Another area of deficiency within the trusted computing environment is exhibited by Java-2 Platform Micro Edition (J2ME) applications. Although certain security provisions are provided by the security and trust services Application Programming Interface (API) for J2ME, i.e., Java Specification Request (JSR) 177, it fails in many respects to provide adequately trusted operations.
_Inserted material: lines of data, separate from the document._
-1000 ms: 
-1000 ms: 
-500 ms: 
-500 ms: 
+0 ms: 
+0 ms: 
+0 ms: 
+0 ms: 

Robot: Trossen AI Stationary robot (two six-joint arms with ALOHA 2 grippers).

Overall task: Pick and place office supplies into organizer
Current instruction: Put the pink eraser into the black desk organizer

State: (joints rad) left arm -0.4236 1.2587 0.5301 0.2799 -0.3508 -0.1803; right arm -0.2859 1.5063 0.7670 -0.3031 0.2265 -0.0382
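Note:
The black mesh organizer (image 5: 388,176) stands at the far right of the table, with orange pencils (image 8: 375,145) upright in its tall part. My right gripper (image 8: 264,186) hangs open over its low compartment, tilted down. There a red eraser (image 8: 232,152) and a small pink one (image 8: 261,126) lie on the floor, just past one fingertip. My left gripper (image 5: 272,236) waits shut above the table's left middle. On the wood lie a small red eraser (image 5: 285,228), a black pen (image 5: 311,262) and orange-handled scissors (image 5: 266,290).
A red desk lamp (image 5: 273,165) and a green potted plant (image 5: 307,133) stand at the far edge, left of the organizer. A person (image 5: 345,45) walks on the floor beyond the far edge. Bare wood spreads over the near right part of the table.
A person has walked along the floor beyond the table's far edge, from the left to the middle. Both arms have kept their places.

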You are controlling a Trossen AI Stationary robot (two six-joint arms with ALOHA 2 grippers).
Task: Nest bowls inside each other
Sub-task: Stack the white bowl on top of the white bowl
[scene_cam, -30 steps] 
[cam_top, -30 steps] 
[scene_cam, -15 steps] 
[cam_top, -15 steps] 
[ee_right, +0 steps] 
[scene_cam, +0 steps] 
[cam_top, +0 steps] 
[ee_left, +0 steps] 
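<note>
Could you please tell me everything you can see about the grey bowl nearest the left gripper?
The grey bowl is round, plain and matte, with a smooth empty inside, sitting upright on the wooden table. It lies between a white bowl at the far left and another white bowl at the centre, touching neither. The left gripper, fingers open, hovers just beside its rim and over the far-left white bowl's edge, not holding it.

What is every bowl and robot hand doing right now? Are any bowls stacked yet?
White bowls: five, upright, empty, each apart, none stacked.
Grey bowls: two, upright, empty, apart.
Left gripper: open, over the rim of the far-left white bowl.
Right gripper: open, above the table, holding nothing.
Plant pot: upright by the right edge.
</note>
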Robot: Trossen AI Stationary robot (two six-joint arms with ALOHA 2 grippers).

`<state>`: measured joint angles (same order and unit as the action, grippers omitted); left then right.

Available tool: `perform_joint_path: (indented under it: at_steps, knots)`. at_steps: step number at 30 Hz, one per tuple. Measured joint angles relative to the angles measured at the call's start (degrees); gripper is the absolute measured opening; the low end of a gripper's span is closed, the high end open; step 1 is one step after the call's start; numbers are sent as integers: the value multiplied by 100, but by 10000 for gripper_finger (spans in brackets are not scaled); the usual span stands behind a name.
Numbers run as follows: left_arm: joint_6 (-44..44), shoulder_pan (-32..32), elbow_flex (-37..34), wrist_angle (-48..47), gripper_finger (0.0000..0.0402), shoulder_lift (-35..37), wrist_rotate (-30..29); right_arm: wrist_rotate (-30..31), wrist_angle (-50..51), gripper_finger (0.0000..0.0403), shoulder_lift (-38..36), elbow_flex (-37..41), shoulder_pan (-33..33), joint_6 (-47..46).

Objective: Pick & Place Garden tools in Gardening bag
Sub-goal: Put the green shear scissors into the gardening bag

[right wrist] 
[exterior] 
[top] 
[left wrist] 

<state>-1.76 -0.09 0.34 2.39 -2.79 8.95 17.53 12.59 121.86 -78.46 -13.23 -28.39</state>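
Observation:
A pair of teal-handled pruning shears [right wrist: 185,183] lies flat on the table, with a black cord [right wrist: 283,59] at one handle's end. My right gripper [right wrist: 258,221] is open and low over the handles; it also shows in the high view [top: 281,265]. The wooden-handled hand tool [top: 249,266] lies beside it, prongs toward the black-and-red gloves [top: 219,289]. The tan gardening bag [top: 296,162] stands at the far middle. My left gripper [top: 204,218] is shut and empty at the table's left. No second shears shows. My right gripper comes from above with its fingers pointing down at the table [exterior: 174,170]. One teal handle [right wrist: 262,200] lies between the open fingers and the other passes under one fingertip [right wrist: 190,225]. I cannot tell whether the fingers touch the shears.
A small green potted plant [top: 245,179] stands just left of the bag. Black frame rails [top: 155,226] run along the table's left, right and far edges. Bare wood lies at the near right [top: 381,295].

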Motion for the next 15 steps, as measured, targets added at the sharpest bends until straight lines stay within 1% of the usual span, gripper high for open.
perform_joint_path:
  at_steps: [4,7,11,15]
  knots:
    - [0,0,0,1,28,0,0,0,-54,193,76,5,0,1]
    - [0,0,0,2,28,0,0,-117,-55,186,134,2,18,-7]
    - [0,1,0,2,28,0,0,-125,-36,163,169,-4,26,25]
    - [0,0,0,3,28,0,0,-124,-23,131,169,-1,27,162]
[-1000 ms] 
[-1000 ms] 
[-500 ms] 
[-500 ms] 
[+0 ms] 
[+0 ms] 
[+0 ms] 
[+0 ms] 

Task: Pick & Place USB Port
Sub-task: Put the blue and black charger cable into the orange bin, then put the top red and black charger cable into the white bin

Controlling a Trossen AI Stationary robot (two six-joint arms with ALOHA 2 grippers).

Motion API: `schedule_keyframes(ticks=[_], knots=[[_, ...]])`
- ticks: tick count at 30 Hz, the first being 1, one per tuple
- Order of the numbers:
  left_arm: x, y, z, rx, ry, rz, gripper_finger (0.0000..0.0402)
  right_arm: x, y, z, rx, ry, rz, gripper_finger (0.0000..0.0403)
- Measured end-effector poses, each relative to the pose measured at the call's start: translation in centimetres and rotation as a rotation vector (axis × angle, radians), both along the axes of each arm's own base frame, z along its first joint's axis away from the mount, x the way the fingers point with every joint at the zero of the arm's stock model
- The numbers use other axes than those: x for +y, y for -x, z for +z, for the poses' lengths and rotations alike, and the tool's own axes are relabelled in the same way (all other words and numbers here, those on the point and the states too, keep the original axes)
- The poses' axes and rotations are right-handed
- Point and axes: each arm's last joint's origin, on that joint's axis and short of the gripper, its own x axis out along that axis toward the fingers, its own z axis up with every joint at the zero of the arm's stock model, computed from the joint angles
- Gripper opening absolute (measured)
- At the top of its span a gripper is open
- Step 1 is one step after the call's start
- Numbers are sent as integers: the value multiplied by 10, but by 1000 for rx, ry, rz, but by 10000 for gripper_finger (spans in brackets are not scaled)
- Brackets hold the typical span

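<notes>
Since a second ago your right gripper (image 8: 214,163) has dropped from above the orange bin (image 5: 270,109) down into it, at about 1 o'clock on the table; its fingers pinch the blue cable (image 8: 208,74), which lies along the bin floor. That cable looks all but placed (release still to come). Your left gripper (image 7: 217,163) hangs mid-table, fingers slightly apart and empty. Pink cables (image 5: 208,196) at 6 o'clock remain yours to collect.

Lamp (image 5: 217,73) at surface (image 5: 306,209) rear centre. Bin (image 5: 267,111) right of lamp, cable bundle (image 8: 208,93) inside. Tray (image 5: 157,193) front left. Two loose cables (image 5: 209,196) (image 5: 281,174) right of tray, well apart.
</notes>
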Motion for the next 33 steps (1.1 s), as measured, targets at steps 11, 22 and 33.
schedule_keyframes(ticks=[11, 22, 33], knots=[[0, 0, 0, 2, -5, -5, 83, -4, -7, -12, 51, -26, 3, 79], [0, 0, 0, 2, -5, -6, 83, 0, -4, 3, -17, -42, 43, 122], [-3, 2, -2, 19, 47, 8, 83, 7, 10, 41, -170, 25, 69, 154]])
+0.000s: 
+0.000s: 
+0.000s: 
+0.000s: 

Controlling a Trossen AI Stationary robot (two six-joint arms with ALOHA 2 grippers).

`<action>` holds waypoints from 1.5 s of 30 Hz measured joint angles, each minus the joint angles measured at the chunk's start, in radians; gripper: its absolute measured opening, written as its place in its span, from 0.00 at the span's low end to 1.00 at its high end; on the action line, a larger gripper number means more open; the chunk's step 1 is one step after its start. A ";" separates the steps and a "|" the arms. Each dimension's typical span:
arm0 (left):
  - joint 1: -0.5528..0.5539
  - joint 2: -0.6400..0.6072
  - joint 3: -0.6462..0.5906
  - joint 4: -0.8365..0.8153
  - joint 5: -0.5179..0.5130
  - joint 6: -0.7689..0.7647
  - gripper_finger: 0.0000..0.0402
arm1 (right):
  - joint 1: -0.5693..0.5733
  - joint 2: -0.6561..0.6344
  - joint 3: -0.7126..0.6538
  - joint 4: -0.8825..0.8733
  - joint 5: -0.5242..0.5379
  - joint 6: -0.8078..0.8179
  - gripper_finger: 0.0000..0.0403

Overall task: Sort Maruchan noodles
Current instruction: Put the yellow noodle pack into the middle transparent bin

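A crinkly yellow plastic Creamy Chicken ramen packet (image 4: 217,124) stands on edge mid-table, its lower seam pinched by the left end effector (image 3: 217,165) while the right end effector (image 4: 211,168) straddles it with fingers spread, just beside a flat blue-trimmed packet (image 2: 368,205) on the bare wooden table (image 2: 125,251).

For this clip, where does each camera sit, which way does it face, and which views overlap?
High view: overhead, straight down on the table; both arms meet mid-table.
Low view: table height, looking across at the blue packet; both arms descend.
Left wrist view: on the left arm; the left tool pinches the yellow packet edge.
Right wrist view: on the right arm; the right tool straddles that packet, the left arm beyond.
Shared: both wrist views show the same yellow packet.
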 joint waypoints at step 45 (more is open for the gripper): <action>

In order to perform trusted operations, J2ME applications need to rely on the security services provided in a security element to ensure that, for example, the cryptographic keys are stored securely and that the cryptographic computations are performed securely. The proposed JSR 177 APIs establish a Java programming model for accessing the features of a security element, however, the trusted operation issue cannot be solved by JSR 177 because it simply focuses on MIDlet interaction with the security element, such as a smart card. The JSR 177 defines a collection of APIs that provide security services to J2ME enabled devices, i.e., it provides an access model that enables applications running on J2ME enabled devices to communicate with a smart card inserted in the device, but it fails to consider that the mobile code may be modified from its original state and may no longer be trusted. Digital signatures and Digital Rights Management (DRM) procedures are currently unable to solve the problem.
Accordingly, there is a need in the computing/communications industry for a system and method that implements trust based on the current TCPA/TCG technology while improving upon its propensity to counteract spoofing attacks and its ability to maintain trust.
Additionally, there is a need to provide a self-regulating mechanism that maintains trust without the need for unnecessary communication and computation.